→ **EXERCISE DETAILS**: Take every line containing "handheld" from the material and copy it.

*** Opening of MATERIAL FOR THE TASK ***

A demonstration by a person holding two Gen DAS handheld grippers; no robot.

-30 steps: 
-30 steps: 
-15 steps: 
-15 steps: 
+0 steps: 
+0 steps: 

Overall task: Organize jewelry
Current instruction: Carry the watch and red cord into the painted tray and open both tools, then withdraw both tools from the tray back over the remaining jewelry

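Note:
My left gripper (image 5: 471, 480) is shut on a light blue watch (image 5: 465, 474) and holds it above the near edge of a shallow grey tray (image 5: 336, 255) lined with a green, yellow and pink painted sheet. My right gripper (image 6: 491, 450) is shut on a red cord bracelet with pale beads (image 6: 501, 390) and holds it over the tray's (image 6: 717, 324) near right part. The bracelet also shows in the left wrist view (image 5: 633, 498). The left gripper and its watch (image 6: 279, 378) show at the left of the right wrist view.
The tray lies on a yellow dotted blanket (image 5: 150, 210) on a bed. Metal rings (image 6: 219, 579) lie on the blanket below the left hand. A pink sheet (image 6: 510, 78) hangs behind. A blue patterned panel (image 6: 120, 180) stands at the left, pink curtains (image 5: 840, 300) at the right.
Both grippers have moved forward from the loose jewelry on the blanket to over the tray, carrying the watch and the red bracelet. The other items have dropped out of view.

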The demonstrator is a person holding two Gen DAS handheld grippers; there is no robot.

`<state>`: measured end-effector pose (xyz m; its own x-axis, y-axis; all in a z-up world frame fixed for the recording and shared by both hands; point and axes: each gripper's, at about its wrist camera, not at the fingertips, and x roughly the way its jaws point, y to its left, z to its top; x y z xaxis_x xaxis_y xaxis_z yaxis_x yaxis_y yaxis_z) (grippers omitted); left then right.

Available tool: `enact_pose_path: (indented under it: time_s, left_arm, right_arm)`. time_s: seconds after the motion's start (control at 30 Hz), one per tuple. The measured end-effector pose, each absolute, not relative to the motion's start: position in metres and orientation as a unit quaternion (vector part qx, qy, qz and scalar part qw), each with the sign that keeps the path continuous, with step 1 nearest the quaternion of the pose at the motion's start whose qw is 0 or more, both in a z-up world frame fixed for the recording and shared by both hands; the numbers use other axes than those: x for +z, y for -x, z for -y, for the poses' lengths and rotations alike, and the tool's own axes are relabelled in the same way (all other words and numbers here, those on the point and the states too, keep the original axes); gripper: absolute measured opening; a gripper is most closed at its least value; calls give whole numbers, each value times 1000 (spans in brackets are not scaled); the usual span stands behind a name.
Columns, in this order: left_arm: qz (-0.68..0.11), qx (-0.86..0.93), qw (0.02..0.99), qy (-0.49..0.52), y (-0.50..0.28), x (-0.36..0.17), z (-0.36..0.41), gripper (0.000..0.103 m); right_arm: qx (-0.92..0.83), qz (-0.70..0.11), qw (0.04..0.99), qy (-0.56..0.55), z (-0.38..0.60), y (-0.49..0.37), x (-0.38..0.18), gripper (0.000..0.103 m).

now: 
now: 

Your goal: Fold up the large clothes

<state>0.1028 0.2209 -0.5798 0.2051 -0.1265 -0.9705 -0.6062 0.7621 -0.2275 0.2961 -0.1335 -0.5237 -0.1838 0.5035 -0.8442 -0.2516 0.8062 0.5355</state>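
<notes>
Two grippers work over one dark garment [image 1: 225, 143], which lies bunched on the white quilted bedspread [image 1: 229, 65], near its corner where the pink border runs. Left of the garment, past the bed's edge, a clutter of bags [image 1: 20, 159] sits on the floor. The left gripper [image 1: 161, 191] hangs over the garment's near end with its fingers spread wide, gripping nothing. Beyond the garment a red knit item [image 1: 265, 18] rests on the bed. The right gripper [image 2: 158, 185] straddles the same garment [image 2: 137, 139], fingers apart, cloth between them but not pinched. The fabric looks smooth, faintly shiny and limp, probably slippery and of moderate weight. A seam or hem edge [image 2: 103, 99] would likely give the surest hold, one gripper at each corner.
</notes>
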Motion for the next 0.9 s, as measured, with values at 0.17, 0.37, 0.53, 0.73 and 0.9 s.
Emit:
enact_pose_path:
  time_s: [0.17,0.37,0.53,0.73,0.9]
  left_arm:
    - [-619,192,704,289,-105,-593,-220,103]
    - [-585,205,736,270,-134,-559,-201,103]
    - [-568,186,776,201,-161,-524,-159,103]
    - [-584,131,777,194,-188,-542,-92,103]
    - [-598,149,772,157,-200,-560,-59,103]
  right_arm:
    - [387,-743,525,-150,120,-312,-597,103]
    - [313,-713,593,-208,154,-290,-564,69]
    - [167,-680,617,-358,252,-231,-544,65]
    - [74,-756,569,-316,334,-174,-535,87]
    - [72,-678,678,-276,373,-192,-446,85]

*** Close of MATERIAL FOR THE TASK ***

→ **RESULT OF THIS EXERCISE**:
A demonstration by a person holding two Gen DAS handheld grippers; no robot.
The demonstrator is a person holding two Gen DAS handheld grippers; there is no robot.

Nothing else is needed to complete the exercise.